AIM OF THE EXERCISE: In the records below, find the line holding "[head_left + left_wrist" and the line holding "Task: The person". Set down both, with every line between them, exactly.

THE RECORDS:
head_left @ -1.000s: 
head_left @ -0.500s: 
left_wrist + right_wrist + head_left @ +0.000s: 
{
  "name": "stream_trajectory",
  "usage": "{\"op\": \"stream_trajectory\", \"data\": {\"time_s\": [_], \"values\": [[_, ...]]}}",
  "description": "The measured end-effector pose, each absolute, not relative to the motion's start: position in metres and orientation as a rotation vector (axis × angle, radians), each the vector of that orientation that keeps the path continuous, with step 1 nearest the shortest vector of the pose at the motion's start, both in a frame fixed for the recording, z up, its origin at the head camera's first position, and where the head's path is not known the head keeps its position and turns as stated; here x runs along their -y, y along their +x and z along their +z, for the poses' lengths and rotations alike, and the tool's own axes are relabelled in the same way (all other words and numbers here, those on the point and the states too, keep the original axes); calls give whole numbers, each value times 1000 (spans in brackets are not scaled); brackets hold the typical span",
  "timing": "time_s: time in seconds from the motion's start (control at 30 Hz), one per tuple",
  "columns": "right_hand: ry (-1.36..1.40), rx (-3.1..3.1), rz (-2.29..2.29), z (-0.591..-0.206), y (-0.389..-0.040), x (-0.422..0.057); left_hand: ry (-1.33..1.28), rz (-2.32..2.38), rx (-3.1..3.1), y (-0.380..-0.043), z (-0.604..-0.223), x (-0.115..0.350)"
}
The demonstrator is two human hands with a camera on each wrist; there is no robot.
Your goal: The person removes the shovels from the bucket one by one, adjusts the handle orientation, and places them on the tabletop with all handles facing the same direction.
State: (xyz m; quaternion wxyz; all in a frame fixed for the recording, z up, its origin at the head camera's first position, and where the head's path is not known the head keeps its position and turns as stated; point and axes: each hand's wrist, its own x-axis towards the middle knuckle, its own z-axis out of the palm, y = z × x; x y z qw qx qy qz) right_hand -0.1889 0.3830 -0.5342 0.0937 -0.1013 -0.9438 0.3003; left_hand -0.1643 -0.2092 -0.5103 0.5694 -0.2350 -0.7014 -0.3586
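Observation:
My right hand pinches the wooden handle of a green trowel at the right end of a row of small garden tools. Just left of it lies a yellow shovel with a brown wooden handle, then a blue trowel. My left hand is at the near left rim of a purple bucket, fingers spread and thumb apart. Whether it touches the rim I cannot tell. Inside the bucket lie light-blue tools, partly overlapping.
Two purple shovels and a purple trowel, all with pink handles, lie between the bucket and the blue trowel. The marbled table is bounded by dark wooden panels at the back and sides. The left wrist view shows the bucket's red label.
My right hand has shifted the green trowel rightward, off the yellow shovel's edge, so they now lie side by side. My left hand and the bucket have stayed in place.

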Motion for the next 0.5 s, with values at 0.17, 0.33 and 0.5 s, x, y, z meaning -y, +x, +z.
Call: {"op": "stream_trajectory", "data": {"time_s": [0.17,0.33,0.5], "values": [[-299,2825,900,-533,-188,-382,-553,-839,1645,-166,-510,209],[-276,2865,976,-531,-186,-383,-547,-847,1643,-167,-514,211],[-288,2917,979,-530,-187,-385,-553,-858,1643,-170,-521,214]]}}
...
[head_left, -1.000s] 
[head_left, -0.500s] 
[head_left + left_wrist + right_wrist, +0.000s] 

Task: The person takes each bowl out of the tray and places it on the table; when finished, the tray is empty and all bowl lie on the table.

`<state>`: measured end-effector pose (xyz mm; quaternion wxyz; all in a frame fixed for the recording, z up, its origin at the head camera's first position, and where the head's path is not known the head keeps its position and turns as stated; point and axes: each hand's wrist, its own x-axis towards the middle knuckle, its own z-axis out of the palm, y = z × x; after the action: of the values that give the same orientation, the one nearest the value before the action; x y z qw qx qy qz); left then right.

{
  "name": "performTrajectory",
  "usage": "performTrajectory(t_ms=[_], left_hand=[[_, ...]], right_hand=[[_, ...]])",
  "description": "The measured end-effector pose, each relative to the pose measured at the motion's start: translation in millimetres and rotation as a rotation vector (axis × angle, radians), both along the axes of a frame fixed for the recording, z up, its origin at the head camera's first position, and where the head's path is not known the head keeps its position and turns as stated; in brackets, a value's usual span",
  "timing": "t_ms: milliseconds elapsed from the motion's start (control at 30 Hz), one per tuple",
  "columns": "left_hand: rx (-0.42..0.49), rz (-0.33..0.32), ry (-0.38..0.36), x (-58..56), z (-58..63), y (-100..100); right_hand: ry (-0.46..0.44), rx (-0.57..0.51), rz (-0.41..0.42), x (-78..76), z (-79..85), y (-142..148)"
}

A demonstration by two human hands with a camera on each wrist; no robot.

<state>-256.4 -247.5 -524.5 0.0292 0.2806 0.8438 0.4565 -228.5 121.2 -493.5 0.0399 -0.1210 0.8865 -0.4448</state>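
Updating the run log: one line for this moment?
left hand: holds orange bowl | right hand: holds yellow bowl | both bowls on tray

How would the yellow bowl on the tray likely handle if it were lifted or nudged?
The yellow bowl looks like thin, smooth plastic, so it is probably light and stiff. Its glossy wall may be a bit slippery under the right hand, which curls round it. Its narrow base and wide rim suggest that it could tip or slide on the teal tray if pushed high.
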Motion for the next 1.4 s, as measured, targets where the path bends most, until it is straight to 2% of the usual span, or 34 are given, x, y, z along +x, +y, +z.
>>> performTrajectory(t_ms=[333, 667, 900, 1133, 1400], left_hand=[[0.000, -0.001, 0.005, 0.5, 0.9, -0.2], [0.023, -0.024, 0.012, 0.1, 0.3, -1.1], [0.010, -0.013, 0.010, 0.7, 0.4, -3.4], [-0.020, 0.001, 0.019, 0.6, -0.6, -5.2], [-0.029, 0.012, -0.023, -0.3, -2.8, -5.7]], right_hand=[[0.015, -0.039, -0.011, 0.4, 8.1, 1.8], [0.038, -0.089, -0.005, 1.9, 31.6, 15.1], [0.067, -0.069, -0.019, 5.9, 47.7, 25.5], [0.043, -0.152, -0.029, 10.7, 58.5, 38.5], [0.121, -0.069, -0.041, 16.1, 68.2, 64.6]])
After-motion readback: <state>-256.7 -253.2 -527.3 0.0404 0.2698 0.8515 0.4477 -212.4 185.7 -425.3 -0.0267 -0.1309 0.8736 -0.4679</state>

OUTPUT:
[head_left + left_wrist + right_wrist, +0.000s] 

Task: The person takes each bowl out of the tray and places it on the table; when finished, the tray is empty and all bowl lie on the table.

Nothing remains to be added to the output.